Leaving out every picture, copy the lines of the data exactly, from the first through the line containing "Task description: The".
*** Block opens ***
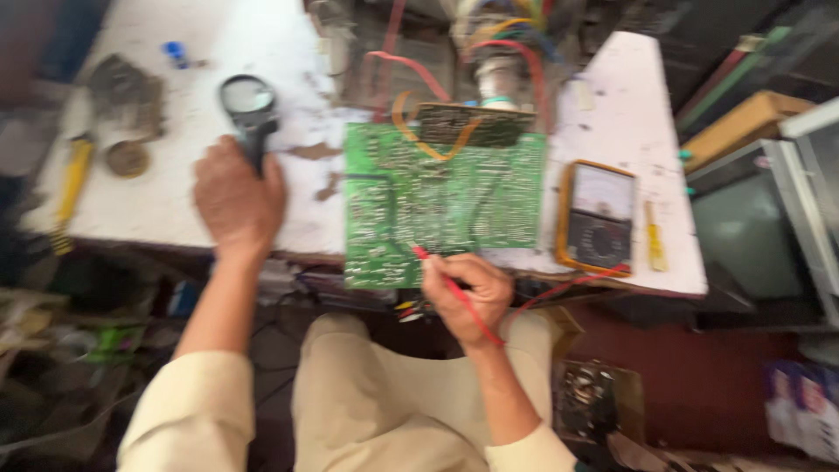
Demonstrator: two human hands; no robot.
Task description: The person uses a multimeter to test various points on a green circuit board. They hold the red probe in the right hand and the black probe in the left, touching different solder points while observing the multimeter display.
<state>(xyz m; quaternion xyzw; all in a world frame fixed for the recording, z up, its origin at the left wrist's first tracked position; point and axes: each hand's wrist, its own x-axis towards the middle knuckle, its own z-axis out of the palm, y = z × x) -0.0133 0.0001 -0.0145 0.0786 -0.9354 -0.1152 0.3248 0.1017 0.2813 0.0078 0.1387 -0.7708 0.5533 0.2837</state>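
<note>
Circuit board: the green circuit board (441,203) lies on the white table (157,210), between the two hands.
Right hand: the right hand (465,293) pinches a red probe (454,293), tip touching the board's near edge.
Left hand: the left hand (238,199) is closed around a magnifying glass (249,109), left of the board.
Meter: a yellow-cased meter (597,216) sits just right of the board.
Unclear: the picture is blurred; the board's parts cannot be made out.

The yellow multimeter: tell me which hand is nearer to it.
Right. The right hand holds a red probe just left of the multimeter; the left hand grips a magnifier far across the board.
</note>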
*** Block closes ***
## [EXERCISE RESPONSE]
Demonstrator: two human hands; no robot.
Task description: The person uses a multimeter to test various points on a green circuit board. They hold the red probe in the right hand and the black probe in the left, touching different solder points while observing the multimeter display.

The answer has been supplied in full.